2. I survived a full-fledged CO2 hit by bailing out to BOV before it hit. I was very lucky I bailed out when I did when I felt a sensation of "being in the wrong place, at the wrong time" with no other symptoms. Had I done that 3 breaths later I believe I would have been unconscious and drowned and be dead. BOV is essential for me, although the odds of surviving CO2 poisoning, submerged, while diving a rebreather are miniscule. CO2 is narcotic and causes psychosis (will post a link to the study when I find it).

3. CO2 sensors in rebreathers on the inhale side work very well. I developed one for my rebreather and then gave all my testing for free to a young entrepreneur who turned it into a product called NOTCO2. I have not tried it, but if it works as good as the one I had put together as a homebuilder, it is very good (for the inhale side to detect CO2 in the inhale counterlung).

"The system was developed for a personal need, I wanted to buy a rebreather but I did not trust the filter.
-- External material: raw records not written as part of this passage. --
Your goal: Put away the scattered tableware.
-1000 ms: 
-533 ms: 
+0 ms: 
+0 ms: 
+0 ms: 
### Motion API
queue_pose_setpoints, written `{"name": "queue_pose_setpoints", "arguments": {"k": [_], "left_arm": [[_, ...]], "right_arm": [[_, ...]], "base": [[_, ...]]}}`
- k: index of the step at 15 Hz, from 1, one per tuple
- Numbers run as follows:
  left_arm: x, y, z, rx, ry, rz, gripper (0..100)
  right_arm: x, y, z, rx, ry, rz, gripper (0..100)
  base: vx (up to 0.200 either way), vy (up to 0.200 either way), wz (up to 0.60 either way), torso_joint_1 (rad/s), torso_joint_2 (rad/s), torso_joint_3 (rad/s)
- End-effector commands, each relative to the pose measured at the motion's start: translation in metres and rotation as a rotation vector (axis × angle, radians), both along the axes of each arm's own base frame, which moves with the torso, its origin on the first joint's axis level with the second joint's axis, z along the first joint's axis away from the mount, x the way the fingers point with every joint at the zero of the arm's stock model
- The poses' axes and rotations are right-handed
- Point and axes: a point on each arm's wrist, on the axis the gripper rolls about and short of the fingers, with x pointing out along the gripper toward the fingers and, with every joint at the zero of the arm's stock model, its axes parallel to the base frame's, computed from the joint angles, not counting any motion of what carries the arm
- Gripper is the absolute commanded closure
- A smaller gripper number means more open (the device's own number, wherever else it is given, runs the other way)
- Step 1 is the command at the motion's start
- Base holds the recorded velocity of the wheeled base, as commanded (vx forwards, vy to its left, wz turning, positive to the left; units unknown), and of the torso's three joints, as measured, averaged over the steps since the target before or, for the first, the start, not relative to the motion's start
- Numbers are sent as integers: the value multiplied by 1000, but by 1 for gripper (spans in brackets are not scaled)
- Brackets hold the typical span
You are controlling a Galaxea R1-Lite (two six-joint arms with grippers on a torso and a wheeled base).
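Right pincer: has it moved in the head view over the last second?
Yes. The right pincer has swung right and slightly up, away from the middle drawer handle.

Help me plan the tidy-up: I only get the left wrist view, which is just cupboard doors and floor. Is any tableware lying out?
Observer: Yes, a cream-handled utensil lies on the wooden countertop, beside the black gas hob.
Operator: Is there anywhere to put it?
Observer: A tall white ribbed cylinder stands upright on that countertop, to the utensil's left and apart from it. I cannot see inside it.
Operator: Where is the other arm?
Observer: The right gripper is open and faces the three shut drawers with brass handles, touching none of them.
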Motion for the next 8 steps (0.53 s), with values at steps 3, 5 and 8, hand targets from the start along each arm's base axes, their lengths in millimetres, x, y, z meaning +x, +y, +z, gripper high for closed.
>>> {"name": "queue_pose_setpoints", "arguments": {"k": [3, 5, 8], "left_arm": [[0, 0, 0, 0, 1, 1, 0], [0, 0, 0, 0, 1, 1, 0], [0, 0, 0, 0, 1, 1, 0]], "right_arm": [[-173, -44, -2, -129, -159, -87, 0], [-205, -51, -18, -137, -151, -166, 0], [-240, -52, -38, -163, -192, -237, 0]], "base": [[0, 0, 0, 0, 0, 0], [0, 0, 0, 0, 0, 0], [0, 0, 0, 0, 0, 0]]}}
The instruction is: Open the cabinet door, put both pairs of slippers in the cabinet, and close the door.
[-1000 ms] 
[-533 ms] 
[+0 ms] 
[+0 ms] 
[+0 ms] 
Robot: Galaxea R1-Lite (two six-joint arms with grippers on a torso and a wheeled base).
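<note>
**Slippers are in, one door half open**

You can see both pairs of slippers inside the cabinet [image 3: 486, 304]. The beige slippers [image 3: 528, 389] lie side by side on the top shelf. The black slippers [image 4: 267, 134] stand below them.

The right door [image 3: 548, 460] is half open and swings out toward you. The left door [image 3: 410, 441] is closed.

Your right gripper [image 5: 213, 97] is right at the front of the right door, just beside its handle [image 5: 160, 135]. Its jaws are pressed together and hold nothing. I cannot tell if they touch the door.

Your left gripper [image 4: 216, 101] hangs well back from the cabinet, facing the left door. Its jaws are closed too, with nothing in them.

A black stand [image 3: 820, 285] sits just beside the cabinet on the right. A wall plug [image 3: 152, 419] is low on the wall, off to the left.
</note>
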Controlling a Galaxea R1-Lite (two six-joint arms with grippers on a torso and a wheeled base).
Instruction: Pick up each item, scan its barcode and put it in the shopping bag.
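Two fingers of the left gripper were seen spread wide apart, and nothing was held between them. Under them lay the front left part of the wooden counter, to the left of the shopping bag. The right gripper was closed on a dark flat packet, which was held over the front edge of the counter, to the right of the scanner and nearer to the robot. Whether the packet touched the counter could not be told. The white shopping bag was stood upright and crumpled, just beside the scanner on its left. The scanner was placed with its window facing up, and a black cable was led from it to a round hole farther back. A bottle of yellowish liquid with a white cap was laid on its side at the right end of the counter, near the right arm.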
I am a Informatic Engineer, I have performed studies with large mathematical content, so I can not conceive the uncertainty of an independent variable such as CO2 which in this case could take values unknown to me for dozens of reasons, including: a filter badly compacted, an assembly error of the machine and the like. Thus was born the system NotCO2. At first I tried so many different sensors, each had its own peculiarities and its flaws, but the intersection was common to all the moisture sensitivity. One day, reading between the various forums, I noticed that Gian Ameri - a diver rebreatherista - had carried out tests with a sensor Dynament with amazing results, so I decided to buy one and start new experiments. To date, no sensor gave results identical to the one used." (source: http://www.notco2.com/index.php/progetto ).

On a separate note, if somebody has a Hollis Prism 2, and they have the time, it would be interesting to assemble it incorrectly like the deceased did, create positive pressure in it by filling it up with air, and then ducking the DSV in a bucket of water to see if there are any visible bubbles.

If there are bubbles, it beggars belief how the two rebreather buddies failed to see the deceased DSV bubbling either side at the 6 meter bubble check. I know the deceased stopped moving after 3 minutes into the dive, which means it is possible they became separated before they were able to do a buddy bubble check, but possibly not either.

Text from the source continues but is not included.